PROBLEM TO SOLVE. Please output each entry exactly as it appears.

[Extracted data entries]
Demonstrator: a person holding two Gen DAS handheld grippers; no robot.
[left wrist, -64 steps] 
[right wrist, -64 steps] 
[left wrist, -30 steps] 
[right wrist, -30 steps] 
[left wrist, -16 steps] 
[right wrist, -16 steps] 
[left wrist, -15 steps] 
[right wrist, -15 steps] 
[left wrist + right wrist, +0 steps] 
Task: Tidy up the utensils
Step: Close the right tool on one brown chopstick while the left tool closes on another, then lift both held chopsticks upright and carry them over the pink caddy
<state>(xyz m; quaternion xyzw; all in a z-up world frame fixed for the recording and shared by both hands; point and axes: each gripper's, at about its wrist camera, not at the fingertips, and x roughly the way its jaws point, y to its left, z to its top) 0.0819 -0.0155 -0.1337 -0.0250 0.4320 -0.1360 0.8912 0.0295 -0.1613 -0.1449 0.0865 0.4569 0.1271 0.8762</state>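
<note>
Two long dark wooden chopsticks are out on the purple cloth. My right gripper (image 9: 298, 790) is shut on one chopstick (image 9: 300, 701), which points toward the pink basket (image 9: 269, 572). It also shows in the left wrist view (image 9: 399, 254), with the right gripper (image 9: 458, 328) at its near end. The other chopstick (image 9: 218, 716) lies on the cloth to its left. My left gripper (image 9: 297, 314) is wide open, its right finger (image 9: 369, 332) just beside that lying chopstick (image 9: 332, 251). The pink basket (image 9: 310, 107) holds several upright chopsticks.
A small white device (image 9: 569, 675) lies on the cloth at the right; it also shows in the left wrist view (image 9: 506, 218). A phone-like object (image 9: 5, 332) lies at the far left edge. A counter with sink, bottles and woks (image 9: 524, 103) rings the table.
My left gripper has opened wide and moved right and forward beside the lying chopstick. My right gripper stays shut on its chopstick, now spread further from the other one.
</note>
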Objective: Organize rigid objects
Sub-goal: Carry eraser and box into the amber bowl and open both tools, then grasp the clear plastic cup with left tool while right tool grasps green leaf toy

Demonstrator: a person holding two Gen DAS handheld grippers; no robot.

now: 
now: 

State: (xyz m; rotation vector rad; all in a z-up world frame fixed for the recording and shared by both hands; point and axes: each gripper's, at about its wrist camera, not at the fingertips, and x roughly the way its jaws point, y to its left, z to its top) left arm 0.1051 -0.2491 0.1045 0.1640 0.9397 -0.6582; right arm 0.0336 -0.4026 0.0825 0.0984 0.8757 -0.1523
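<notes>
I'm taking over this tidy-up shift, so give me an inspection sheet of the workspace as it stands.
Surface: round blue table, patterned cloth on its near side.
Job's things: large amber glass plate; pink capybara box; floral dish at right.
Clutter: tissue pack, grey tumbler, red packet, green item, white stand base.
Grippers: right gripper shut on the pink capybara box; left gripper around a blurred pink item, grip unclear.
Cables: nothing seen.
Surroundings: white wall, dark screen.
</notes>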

RESPONSE BELOW.
Demonstrator: a person holding two Gen DAS handheld grippers; no robot.
[left wrist, -64 steps] 
[right wrist, -64 steps] 
[left wrist, -30 steps] 
[right wrist, -30 steps] 
[left wrist, -16 steps] 
[right wrist, -16 steps] 
[left wrist, -15 steps] 
[right wrist, -15 steps] 
[left wrist + right wrist, +0 steps] 
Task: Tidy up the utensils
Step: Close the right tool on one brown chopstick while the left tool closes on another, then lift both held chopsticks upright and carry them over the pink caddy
<state>(xyz m; quaternion xyzw; all in a z-up world frame fixed for the recording and shared by both hands; point and axes: each gripper's, at about its wrist camera, not at the fingertips, and x roughly the way its jaws point, y to its left, z to its top) 0.0819 -0.0155 -0.1337 -0.0250 0.4320 -0.1360 0.8912 0.0295 -0.1613 -0.1449 0.0865 0.4569 0.1271 0.8762</state>
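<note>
Two long dark wooden chopsticks are out on the purple cloth. My right gripper (image 9: 298, 790) is shut on one chopstick (image 9: 300, 701), which points toward the pink basket (image 9: 269, 572). It also shows in the left wrist view (image 9: 399, 254), with the right gripper (image 9: 458, 328) at its near end. The other chopstick (image 9: 218, 716) lies on the cloth to its left. My left gripper (image 9: 297, 314) is wide open, its right finger (image 9: 369, 332) just beside that lying chopstick (image 9: 332, 251). The pink basket (image 9: 310, 107) holds several upright chopsticks.
A small white device (image 9: 569, 675) lies on the cloth at the right; it also shows in the left wrist view (image 9: 506, 218). A phone-like object (image 9: 5, 332) lies at the far left edge. A counter with sink, bottles and woks (image 9: 524, 103) rings the table.
My left gripper has opened wide and moved right and forward beside the lying chopstick. My right gripper stays shut on its chopstick, now spread further from the other one.
</note>
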Objective: Organize rigid objects
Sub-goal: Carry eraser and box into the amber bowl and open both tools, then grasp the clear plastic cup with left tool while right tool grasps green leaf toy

Demonstrator: a person holding two Gen DAS handheld grippers; no robot.

now: 
now: 

State: (xyz m; rotation vector rad; all in a z-up world frame fixed for the recording and shared by both hands; point and axes: each gripper's, at about its wrist camera, not at the fingertips, and x roughly the way its jaws point, y to its left, z to its top) left arm 0.1051 -0.2491 0.1045 0.1640 0.9397 -0.6582; right arm 0.0336 -0.4026 0.0825 0.0984 0.8757 -0.1523
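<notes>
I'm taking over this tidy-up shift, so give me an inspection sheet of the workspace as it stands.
Surface: round blue table, patterned cloth on its near side.
Job's things: large amber glass plate; pink capybara box; floral dish at right.
Clutter: tissue pack, grey tumbler, red packet, green item, white stand base.
Grippers: right gripper shut on the pink capybara box; left gripper around a blurred pink item, grip unclear.
Cables: nothing seen.
Surroundings: white wall, dark screen.
</notes>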

Nothing else is needed to complete this exercise.